Fig. 6. The decrease of DNMT1circle10302690-10302961 is associated with poor prognosis in HGSOC patients.

Fig. 6

A The Kaplan–Meier survival analysis of DNMT1 expression levels in ovarian cancer patients according to TCGA and GEO (GSE9891, GSE26712, GSE102073), respectively. B The representative images of FISH assays for DNMT1circle10302690-10302961 in FFPE tissues of HGSOC tumors. High expression, upper; Low expression, lower. The Kaplan–Meier survival analysis of 80 HGSOC patients stratified by DNMT1circle10302690-10302961 expression in FFPE tissues of primary tumors for overall survival (C) or disease-free survival (D). The Kaplan–Meier survival analysis of 71 HGSOC patients with metastasis stratified by DNMT1circle10302690-10302961 expression in FFPE tissues of metastatic tumors for overall survival (E) or disease-free survival (F). The data were presented as mean ± SD; ****P < 0.0001.

Table 1.

The correlation between DNMT1circle10302690-10302961 expression and clinicopathological characteristics in HGSOC patients.
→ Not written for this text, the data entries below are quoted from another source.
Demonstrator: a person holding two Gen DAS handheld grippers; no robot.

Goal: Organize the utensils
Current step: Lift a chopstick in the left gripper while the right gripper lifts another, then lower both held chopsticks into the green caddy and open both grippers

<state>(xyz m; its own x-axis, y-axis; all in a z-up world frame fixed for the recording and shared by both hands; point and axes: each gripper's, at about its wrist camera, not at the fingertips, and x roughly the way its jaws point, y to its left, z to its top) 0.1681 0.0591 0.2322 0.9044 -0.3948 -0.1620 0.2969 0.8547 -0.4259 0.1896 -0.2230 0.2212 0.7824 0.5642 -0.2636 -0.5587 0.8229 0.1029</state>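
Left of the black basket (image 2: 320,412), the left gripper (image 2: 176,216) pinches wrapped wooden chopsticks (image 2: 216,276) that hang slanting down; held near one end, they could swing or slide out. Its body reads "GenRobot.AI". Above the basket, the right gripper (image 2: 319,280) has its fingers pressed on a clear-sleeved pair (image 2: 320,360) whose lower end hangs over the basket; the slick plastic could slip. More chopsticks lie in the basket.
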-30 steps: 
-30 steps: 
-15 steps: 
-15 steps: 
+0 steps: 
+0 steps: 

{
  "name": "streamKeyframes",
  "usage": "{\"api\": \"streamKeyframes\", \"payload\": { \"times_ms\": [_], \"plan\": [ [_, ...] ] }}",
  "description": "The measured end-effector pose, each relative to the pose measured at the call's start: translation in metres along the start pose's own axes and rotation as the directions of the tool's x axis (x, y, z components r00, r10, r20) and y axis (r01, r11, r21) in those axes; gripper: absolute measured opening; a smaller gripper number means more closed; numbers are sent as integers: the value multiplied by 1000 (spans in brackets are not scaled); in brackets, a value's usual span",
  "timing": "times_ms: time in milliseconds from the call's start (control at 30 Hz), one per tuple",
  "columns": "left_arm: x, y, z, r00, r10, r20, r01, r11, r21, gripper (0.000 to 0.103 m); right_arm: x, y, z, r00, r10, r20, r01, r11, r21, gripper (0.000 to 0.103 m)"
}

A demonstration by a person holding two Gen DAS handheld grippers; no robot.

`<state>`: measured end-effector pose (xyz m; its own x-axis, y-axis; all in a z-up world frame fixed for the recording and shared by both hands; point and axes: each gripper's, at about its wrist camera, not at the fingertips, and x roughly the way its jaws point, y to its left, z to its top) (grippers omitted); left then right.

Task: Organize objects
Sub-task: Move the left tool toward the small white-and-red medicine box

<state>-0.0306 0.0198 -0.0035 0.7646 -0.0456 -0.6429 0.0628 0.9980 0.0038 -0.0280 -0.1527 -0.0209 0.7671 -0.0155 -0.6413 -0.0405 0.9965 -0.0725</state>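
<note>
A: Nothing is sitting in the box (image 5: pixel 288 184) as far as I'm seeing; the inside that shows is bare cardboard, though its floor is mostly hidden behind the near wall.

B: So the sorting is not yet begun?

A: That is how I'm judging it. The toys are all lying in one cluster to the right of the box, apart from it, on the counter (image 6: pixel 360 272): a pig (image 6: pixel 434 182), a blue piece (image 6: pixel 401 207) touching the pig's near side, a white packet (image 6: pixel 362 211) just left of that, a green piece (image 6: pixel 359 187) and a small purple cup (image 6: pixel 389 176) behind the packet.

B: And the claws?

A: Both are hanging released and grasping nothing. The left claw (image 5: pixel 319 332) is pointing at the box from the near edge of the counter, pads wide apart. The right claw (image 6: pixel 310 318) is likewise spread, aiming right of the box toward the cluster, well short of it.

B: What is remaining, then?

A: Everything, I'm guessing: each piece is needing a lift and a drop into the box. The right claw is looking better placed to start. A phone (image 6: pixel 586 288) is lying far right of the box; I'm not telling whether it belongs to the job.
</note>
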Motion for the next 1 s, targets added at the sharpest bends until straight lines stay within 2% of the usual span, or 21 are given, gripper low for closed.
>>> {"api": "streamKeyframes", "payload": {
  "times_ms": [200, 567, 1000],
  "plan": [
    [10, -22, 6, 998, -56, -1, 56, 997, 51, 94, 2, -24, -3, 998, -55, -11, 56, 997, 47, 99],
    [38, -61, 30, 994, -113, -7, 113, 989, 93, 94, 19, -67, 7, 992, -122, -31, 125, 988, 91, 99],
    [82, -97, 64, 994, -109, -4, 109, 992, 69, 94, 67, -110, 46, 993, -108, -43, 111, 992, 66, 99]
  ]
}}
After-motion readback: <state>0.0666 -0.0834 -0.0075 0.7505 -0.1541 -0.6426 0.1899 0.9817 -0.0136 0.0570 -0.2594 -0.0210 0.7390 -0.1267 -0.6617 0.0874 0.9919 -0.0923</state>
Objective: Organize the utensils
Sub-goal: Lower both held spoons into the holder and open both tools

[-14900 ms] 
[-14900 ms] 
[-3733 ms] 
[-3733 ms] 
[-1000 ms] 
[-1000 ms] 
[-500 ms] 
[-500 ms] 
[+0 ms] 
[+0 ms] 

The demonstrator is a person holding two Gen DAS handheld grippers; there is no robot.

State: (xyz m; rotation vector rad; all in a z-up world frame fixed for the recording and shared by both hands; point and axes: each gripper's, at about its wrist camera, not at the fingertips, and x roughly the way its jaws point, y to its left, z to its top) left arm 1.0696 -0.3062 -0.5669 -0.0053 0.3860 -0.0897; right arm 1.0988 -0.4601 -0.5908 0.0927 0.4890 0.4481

Characteristics Count DNMT1circle10302690-10302961 expression P value
Low High
Age (years)
 <50 22 12 10 0.803
 ≥50 58 28 30
Differentiation
 G1 + G2 0 0 0 /
 G3 80 40 40
FIGO stage
 I + II 19 4 15 0.008
 III+IV 61 36 25
CA125 (U/mL)
 <600 40 20 20 1.000
 ≥600 40 20 20
Lymph node metastasis
 negative 57 24 33 0.047
 positive 23 16 7
※Postoperative residual disease
 No visible residual disease (R0) 34 16 18 0.04
 Any residual disease 27 20 7

※The status of the residual disease of 61 patients with stages III-IV HGSOC underwent primary debulking surgery (PDS) were analyzed.

Discussion

Advanced HGSOC are highly metastatic. This is one of the major factors leading to poor prognosis for HGSOC patients [2]. As the mechanism underlying metastasis is complicated, explorations regarding the gene expression signatures correlated to metastasis and prognosis of HGSOC is of profound significance. In this study, we expanded the current understanding of HGSOC metastasis at eccDNA levels and presented the first Circle-Seq-based eccDNA profiles of primary and metastatic tissues of HGSOC patients. Furthermore, we demonstrated that DNMT1circle10302690-10302961 is significantly down-regulated in metastatic tumors compared to primary tumors of HGSOC, and may potentially serve as a prognostic biomarker for HGSOC patients.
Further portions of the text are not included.